# Task brief:
Without including the pictures, copy out every line below.

# Data block:
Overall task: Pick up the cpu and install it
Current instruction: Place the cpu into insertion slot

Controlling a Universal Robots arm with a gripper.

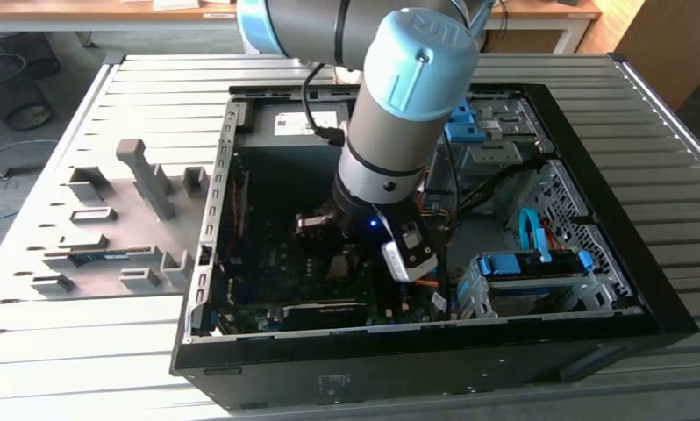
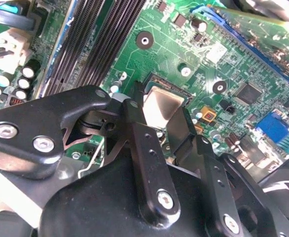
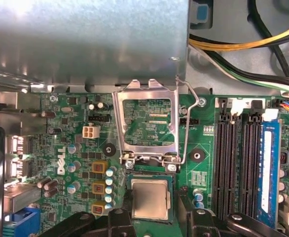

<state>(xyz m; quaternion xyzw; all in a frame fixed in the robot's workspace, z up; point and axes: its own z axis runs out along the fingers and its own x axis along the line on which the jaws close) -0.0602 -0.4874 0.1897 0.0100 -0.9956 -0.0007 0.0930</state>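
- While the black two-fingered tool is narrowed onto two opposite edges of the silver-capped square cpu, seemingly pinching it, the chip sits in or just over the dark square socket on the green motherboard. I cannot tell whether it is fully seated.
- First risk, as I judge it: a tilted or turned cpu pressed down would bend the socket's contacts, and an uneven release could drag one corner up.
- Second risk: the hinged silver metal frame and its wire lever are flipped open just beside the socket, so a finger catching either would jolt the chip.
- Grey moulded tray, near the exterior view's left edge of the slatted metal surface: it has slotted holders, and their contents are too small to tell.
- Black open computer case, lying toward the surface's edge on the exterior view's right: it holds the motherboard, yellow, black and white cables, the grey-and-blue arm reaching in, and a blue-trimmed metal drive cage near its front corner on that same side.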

# Result:
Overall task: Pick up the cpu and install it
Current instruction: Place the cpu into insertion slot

Controlling a Universal Robots arm with a gripper.


<state>(xyz m; quaternion xyzw; all in a frame fixed in the robot's workspace, z up; point and axes: its own z axis runs out along the fingers and its own x axis along the line on which the jaws close) -0.0602 -0.4874 0.1897 0.0100 -0.9956 -0.0007 0.0930</state>
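- While the black two-fingered tool is narrowed onto two opposite edges of the silver-capped square cpu, seemingly pinching it, the chip sits in or just over the dark square socket on the green motherboard. I cannot tell whether it is fully seated.
- First risk, as I judge it: a tilted or turned cpu pressed down would bend the socket's contacts, and an uneven release could drag one corner up.
- Second risk: the hinged silver metal frame and its wire lever are flipped open just beside the socket, so a finger catching either would jolt the chip.
- Grey moulded tray, near the exterior view's left edge of the slatted metal surface: it has slotted holders, and their contents are too small to tell.
- Black open computer case, lying toward the surface's edge on the exterior view's right: it holds the motherboard, yellow, black and white cables, the grey-and-blue arm reaching in, and a blue-trimmed metal drive cage near its front corner on that same side.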

The answer has been fully written out.